With artistic outputs sidelined, moulding a distinctive ‘brand’ is all the more difficult. The continuous streaming boom—with audio streams up by more than a fifth in 2020 compared to 2019, according to the BPI—has seen artists throwing everything against the wall just to see what sticks. Navigating the market for solo success has never been trickier, then. “It’s very difficult to carve out an identity I think, when streaming necessitates you have to release something every few weeks,” Griffiths says.

It’s not just the influence of streaming to consider, either. Artists now don’t sell themselves through music alone: they must do so on social media, too. A 2018 MusicWatch study found that two in three people use social media to find new music, and that was before social networking behemoth TikTok turned the industry on its head.

Read more: What impact will TikTok have on the 2021 music charts?

“Every conversation with my label the past year has been: “What are you going to do on TikTok?””, singer-songwriter Decklan McKenna told The Guardian in December. Rina Sawayama said that some artists create music with the intention of finding “a little drop, a little funny moment”, specifically for TikTok, aware of how the app is impacting the industry.

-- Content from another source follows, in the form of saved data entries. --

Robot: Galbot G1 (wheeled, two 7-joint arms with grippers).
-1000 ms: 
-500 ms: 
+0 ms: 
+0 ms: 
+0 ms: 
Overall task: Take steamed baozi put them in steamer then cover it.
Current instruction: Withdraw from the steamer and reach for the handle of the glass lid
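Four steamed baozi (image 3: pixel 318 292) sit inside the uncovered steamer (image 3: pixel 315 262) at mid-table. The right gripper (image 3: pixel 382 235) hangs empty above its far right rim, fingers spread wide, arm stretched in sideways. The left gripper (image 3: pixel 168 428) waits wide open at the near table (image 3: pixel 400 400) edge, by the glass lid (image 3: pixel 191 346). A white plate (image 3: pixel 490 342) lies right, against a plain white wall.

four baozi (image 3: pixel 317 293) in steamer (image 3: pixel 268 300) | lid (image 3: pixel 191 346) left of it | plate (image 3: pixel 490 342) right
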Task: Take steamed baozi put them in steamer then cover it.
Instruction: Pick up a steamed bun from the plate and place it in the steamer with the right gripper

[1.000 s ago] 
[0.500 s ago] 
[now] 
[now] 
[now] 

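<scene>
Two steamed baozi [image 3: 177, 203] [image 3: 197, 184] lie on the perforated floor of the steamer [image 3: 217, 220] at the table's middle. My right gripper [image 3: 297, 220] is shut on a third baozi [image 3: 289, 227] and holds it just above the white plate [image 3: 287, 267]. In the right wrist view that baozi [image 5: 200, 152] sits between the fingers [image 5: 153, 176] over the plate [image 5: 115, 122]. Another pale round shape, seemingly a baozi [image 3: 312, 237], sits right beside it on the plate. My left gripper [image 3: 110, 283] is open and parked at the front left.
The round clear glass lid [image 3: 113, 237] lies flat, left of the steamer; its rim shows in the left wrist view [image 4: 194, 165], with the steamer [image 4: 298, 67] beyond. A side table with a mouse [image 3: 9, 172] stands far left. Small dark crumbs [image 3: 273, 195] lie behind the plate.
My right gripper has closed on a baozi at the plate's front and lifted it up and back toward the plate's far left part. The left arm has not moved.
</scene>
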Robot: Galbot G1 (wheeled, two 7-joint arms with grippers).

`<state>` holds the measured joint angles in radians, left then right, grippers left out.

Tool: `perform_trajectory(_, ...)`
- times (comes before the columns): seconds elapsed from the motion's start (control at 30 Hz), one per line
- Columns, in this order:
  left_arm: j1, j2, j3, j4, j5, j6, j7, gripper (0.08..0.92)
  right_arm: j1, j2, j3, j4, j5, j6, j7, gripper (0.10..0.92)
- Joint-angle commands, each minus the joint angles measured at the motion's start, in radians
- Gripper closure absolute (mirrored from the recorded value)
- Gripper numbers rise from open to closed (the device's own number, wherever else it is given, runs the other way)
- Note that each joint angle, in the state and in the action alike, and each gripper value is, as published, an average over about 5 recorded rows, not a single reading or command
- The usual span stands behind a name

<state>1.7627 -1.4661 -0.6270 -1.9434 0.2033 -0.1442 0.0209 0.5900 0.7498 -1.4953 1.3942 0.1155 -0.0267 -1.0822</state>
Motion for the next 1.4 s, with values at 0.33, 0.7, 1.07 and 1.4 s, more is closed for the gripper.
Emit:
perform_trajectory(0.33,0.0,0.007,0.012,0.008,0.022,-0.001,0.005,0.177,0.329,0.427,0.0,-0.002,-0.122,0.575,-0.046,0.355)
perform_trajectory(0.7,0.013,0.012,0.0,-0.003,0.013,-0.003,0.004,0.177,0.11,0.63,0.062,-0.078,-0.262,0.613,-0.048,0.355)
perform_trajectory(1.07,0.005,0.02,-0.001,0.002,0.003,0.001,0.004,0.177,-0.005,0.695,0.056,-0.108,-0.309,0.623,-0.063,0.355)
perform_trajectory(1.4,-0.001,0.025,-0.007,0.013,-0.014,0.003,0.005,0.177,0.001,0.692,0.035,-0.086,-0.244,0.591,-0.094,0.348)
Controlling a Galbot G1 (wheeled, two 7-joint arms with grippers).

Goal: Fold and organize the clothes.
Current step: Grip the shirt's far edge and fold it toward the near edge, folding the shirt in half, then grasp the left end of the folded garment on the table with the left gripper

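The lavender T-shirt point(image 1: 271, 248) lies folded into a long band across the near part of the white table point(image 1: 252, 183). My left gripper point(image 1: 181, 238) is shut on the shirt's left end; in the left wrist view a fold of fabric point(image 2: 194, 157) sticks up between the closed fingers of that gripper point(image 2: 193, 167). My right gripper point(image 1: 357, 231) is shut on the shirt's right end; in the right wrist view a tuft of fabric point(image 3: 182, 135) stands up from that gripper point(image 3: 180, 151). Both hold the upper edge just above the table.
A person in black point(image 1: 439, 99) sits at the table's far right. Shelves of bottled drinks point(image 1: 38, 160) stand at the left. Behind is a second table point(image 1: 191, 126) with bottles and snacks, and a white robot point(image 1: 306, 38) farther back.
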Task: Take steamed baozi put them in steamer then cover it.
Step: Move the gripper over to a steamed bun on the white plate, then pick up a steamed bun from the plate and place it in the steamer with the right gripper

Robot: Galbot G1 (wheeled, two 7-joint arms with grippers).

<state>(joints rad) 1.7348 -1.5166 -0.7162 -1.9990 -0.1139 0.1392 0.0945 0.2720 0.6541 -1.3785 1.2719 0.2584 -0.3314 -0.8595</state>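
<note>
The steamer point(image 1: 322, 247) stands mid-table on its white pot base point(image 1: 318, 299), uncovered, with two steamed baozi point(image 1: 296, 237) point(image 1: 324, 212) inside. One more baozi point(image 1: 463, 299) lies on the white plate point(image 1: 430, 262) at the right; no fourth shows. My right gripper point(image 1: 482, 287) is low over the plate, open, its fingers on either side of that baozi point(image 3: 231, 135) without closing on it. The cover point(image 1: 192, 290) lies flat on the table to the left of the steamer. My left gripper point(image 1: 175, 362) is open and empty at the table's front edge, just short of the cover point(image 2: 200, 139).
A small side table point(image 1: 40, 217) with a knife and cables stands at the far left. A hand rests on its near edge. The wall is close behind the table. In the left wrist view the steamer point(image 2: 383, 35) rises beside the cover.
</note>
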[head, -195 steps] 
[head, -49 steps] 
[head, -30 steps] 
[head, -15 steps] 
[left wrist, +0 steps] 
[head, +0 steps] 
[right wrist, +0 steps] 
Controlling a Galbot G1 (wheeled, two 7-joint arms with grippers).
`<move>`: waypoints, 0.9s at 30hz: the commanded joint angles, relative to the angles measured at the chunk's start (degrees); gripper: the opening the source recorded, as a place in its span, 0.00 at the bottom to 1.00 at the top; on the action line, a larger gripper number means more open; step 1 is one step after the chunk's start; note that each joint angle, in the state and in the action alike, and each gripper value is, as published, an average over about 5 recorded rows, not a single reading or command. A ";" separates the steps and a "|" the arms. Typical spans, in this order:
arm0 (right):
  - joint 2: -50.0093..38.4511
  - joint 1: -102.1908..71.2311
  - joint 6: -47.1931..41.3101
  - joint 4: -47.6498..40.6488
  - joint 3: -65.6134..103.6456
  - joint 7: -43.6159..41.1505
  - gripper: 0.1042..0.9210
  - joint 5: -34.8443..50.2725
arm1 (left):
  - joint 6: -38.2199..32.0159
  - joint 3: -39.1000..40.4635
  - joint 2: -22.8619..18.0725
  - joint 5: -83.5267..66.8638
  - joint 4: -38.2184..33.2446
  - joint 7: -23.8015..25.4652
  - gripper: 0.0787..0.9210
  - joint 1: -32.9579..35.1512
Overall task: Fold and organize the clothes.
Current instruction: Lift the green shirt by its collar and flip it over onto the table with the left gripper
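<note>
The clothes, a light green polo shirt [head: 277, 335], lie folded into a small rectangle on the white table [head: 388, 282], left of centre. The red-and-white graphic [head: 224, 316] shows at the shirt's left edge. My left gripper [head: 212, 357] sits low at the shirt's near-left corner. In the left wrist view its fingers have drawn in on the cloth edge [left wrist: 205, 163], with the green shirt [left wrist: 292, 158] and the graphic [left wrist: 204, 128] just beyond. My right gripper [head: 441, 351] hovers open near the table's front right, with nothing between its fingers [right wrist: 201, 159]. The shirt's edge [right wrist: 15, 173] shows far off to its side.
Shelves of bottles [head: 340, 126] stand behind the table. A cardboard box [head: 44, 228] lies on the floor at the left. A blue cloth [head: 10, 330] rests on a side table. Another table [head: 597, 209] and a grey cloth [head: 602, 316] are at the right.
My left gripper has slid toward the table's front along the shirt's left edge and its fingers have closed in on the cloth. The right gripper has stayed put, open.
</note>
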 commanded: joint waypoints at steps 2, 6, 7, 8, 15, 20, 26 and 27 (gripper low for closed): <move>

Think of Jason Derulo’s ‘Savage Love’ or Doja Cat’s ‘Say So’: both were global smashes, largely down to the TikTok dance trends that accompanied them. It is clear that RAYE, or her label Polydor, is trying to capitalise on TikTok’s burgeoning influence, too; last year, her song ‘Natalie Don’t’ received a specific ‘TikTok lyric video’ treatment, complete with suggested dance moves.

Taking centre stage in the pop music scene has never been a simple sum of the right music plus the right image, but it has also never been as intricate as it is now. 

RAYE’s fans remain hopeful that 2021 could be the year that she finally gets the recognition—not just the streams—that she deserves. “People don’t realise the grind that this woman has. She’s doing everything she can but it’s down to these radio stations, her label—they need to promote her more. Say her name more,” says Gianni.

One thing is certain: RAYE’s 2020 solo releases were some of her most self-assured, polished releases so far. ‘Natalie Don’t’ is a delicious slice of Dolly Parton-inspired drama, while deeper cuts like ‘Change Your Mind’, with its lyrics crafted from texts RAYE sent to an ex, flaunt her knack for wistful, dancing-at-the-discotheque pop. 

The 2021 landscape for musicians is still precarious, with little certainty around whether live music will return, or how TikTok will continue to shape the way artists can promote their projects.

RAYE seems to be getting the hang of the latter, though: one of her most recent TikTok videos, which shows her getting a COVID-19 test, is soundtracked by her latest single, ‘Regardless’. The track is now sitting just outside the iTunes top 10. It feels like a breakthrough into superstardom is inevitable. 

@raye

Another day, another covid test ✅😷 up the nose feels the worst 🙃#fyp

♬ Regardless – RAYE & Rudimental

“It’s coming. She’s literally almost there, you can see it,” Ross says. “When it does happen, she’s going to skyrocket immediately.”

Dionne Warwick may only just be finding out who RAYE is, but for her supporters, this appreciation has been a long time coming. As one fan on YouTube puts it: “One day she will be huge and she won’t be our little secret guys.”